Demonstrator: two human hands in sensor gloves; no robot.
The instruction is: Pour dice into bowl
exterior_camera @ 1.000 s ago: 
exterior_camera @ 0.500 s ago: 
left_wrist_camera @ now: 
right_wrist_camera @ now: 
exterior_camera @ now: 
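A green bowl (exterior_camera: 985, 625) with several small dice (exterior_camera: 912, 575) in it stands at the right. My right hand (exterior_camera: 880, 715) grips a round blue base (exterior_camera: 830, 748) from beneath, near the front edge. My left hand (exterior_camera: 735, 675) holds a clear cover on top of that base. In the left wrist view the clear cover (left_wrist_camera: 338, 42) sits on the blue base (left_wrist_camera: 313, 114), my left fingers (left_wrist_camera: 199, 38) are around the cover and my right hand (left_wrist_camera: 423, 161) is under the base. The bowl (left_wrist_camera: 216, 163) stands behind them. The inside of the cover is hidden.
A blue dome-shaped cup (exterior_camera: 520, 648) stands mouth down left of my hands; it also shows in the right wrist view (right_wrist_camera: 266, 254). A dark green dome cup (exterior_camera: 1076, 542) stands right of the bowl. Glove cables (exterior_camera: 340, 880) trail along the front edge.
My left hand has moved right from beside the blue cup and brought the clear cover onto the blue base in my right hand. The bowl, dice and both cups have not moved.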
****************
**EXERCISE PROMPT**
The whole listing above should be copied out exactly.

**ANSWER SECTION**
Demonstrator: two human hands in sensor gloves; no robot.
The instruction is: Pour dice into bowl
exterior_camera @ 1.000 s ago: 
exterior_camera @ 0.500 s ago: 
left_wrist_camera @ now: 
right_wrist_camera @ now: 
exterior_camera @ now: 
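A green bowl (exterior_camera: 985, 625) with several small dice (exterior_camera: 912, 575) in it stands at the right. My right hand (exterior_camera: 880, 715) grips a round blue base (exterior_camera: 830, 748) from beneath, near the front edge. My left hand (exterior_camera: 735, 675) holds a clear cover on top of that base. In the left wrist view the clear cover (left_wrist_camera: 338, 42) sits on the blue base (left_wrist_camera: 313, 114), my left fingers (left_wrist_camera: 199, 38) are around the cover and my right hand (left_wrist_camera: 423, 161) is under the base. The bowl (left_wrist_camera: 216, 163) stands behind them. The inside of the cover is hidden.
A blue dome-shaped cup (exterior_camera: 520, 648) stands mouth down left of my hands; it also shows in the right wrist view (right_wrist_camera: 266, 254). A dark green dome cup (exterior_camera: 1076, 542) stands right of the bowl. Glove cables (exterior_camera: 340, 880) trail along the front edge.
My left hand has moved right from beside the blue cup and brought the clear cover onto the blue base in my right hand. The bowl, dice and both cups have not moved.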

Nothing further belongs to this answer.